The material publicity principle in the NCC aims to protect a buyer (sub-acquirer) who acts in good faith based on the entry in the Real Estate Register, i.e. a person who assumes that the record of legal relations (recorded status) there is accurate and complete. The material publicity principle is the most important legal principle which governs land evidences in Central Europe. This critical principle trumps the rule that no one can transfer rights beyond the rights which they actually own. 

If the record (i.e. situation shown in the Real Estate Register) (recorded status) in the Real Estate Register does not reflect the true legal situation (actual legal status), a person (sub-acquirer) who acts in good faith on that record (recorded status) will be protected and may acquire ownership from person listed as an owner of real property even if this person is not the true owner. The situation shown in the Real Estate Register (recorded status), thus, prevails over the reality (true legal situation). 
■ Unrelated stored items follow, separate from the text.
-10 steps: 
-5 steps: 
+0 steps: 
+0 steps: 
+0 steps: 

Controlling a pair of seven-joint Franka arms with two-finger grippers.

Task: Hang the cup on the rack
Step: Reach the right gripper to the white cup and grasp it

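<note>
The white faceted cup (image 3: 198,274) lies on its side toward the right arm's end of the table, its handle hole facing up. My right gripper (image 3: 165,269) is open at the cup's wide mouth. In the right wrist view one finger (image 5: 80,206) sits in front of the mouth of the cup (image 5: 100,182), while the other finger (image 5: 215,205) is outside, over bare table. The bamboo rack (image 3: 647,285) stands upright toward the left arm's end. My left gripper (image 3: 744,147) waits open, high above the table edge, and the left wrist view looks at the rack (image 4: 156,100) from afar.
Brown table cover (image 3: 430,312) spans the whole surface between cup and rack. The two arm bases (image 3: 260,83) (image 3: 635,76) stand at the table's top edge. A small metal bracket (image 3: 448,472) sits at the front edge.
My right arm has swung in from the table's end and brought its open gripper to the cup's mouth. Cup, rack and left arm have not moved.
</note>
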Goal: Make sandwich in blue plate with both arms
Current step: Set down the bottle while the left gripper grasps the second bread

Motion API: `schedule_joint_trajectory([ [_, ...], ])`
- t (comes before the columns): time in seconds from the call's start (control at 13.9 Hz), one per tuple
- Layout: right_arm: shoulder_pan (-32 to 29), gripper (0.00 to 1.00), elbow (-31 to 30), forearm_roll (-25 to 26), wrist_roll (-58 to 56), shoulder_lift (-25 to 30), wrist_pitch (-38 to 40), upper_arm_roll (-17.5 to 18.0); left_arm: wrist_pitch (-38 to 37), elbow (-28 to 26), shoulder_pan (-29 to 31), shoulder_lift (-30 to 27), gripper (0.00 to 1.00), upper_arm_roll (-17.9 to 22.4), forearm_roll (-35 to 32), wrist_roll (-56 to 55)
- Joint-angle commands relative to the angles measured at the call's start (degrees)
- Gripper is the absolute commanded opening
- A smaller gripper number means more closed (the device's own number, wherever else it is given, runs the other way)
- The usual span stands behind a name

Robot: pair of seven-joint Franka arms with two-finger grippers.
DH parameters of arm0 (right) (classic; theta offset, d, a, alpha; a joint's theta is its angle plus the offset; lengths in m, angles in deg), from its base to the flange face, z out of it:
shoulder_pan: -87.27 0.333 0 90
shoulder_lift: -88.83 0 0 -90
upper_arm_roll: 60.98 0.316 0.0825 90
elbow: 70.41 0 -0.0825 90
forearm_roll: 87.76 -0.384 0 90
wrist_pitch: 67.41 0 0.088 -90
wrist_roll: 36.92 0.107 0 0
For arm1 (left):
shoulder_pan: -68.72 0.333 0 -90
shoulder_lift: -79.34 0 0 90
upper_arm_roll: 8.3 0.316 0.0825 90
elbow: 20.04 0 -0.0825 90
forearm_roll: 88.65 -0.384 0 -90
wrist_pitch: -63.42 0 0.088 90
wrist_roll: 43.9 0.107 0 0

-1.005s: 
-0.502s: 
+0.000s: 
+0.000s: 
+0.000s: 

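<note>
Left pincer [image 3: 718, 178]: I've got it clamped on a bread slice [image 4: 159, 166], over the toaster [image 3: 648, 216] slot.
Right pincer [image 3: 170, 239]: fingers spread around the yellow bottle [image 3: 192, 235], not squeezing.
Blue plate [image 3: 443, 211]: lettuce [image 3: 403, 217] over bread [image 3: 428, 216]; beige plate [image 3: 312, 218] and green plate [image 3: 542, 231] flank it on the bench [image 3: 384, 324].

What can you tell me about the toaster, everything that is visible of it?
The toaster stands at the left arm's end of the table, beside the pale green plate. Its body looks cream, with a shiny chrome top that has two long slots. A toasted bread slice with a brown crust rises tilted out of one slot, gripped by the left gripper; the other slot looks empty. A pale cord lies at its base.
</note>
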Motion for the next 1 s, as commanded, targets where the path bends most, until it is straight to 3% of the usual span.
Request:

In its most extreme applications, the material publicity principle allows for the acquisition of ownership rights from a person wrongly recorded in the Real Estate Register as the owner of the right, but which in reality is not. In such a case, however, the acquisition of the real property must still happen in good faith, for valuable consideration, from a person listed in the Real Estate Register as the owner and on condition that the true owner does not dispute the entry in the Real Estate Register through formal revocation measures (action in rectification) set out in the NCC. These actions include filing a court action for the revocation and requesting the inclusion of a note of discrepancy or a note of dispute in the Real Estate Register. If the true owner does take any of these revocation steps, the good faith of the subsequent owner is maintained and protected. 

The NCC seeks to protect not only good-faith buyers (sub-acquirers), but also true real property owners whose rights are affected by the disparity between the actual legal status (true legal situation) and entry in the Real Estate Register (recorded status). This category of persons includes true owners whose names do not appear in the Real Estate Register. The new law offers the true owners of property the option to defend themselves against any loss or limitation of their rights caused by the application of the material publicity principle. Protection is available especially against the impact of invalid or falsified purchase agreements.